Exercise brief:
Check each line of the data for "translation" and select those that have it.

Collected data entries:
=== Section Start ===
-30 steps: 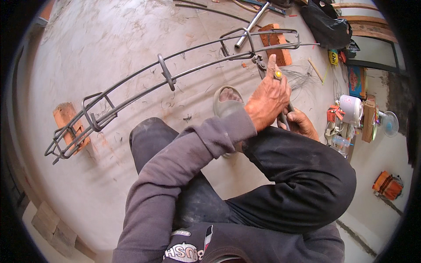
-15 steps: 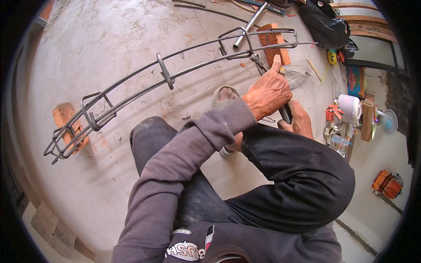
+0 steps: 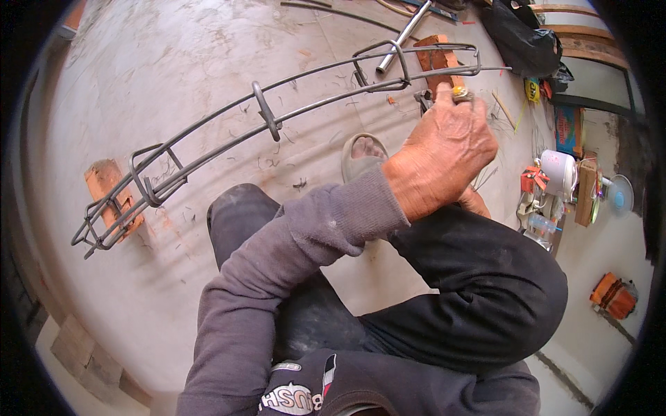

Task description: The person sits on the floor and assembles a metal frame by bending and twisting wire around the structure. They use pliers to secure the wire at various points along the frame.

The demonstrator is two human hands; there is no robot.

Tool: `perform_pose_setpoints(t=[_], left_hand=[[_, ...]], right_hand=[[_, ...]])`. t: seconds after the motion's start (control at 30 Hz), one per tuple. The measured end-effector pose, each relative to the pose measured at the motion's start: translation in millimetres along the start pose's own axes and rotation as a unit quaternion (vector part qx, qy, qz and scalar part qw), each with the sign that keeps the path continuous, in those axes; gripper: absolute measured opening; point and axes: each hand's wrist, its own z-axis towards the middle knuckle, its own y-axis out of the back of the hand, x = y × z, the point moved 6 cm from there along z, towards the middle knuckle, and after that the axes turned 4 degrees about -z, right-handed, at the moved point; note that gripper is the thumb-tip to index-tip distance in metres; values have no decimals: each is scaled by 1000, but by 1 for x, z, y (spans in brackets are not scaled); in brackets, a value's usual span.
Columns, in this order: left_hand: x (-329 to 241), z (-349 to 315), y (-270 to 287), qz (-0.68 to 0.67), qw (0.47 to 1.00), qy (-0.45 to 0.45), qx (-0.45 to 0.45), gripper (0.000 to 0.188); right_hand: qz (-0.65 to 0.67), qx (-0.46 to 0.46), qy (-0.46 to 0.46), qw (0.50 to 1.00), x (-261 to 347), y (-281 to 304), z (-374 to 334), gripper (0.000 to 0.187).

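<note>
A long curved frame of steel rods [image 3: 236, 111], with rectangular rod loops on it, rests on two bricks: a right one [image 3: 433, 59] and a left one [image 3: 107, 184]. My left hand [image 3: 444, 152], wearing a ring with a yellow stone, is raised just nearer than the frame's right end. Its fingers are curled, and whatever is between them is hidden. Under it my right hand [image 3: 474, 202] shows only in part, by my right knee, around the covered dark handles of the pincers. The metal head of the pincers [image 3: 423, 100] shows beside the right brick.
Thin wires [image 3: 503, 118] lie to the right of my hands. A metal tube [image 3: 404, 38] lies beyond the frame, near a black plastic bag [image 3: 520, 41]. A white pot-like appliance [image 3: 557, 168] and a small fan [image 3: 619, 195] stand at the right. My sandalled foot [image 3: 364, 154] is below the frame.
My left hand has come up and to the right, its extended index finger now curled in. It covers more of my right hand and the pincers. The view has shifted slightly.
</note>
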Motion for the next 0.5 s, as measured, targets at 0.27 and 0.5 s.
perform_pose_setpoints(t=[0.27, 0.5], left_hand=[[48, -39, -49, -203, 952, 200, 110, 58], [59, -77, -120, -674, 612, 402, 97, 52]], right_hand=[[-147, -101, 86, 980, -9, 24, 4, 52], [-443, -200, 268, 832, -17, 17, 26, 39]])
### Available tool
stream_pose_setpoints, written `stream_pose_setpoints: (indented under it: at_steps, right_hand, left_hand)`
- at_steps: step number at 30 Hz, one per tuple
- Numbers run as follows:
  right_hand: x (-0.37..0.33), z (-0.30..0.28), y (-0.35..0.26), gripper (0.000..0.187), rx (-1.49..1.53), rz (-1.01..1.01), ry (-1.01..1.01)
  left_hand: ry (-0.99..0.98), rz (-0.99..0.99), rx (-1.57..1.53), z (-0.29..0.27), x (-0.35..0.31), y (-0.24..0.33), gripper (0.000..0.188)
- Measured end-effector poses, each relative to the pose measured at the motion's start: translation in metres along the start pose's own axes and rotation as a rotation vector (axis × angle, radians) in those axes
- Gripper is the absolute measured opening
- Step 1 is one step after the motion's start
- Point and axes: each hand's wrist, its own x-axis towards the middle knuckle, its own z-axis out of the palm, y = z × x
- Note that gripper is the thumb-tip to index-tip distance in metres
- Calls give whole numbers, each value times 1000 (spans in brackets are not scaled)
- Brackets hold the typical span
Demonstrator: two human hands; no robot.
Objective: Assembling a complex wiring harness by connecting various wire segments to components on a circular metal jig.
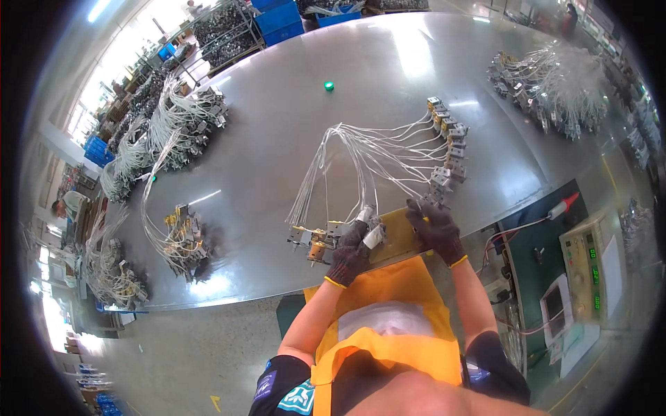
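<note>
My left hand (352, 255), in a dark glove with a yellow cuff, is closed around a small metal-framed part (375, 223). White pieces show at its fingertips; whether these are wrapping or part of the object I cannot tell. Beside it lie several similar parts, one with a copper-coloured coil (317, 249). My right hand (437, 232), gloved alike, has bent fingers at the near end of a row of metal-framed parts (454, 149); anything in its grip is hidden. White wires (340, 132) arch between both groups. A yellow-brown board (397, 236) lies between my hands.
On the metal table (277, 90), wired parts form heaps at the left (187, 125), near left (184, 243) and far right (548, 83). A green round object (329, 87) lies far off. At right stand a meter with green digits (586, 260) and a red-tipped probe (563, 205).
</note>
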Motion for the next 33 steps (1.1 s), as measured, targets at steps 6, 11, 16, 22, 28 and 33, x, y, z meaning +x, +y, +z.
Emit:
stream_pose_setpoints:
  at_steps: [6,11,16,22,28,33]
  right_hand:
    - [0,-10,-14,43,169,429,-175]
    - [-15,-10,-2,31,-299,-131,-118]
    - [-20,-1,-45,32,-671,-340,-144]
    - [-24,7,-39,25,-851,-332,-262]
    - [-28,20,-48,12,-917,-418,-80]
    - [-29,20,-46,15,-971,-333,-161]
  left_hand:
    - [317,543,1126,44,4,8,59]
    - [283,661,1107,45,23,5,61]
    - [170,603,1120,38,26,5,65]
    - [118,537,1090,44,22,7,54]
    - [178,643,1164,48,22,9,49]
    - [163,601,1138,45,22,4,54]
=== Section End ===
Task output:
Tool: `perform_pose_setpoints(t=[_], left_hand=[[_, ...]], right_hand=[[_, ...]])`. t: seconds after the motion's start (control at 30 Hz), one per tuple. The measured end-effector pose, each relative to the pose measured at the motion's start: translation in millimetres along the start pose's own axes and rotation as a unit quaternion (vector part qx, qy, qz and scalar part qw), each with the sign that keeps the path continuous, in those axes; gripper: absolute measured opening; point and axes: each hand's wrist, its own z-axis towards the middle knuckle, its own y-axis out of the back of the hand, x = y × z, the point moved 6 cm from there along z, towards the middle knuckle, and after that the axes turned 4 degrees about -z, right-handed, at the moved point; note that gripper is the thumb-tip to index-tip distance in metres; values have no decimals: each is scaled by 1000, but by 1 for x, z, y (spans in brackets are not scaled); in brackets, a value's usual span.
- Measured end-effector poses, each relative to the pose measured at the motion's start: translation in metres along the start pose's own axes and rotation as a rotation vector (axis × angle, radians) in those axes

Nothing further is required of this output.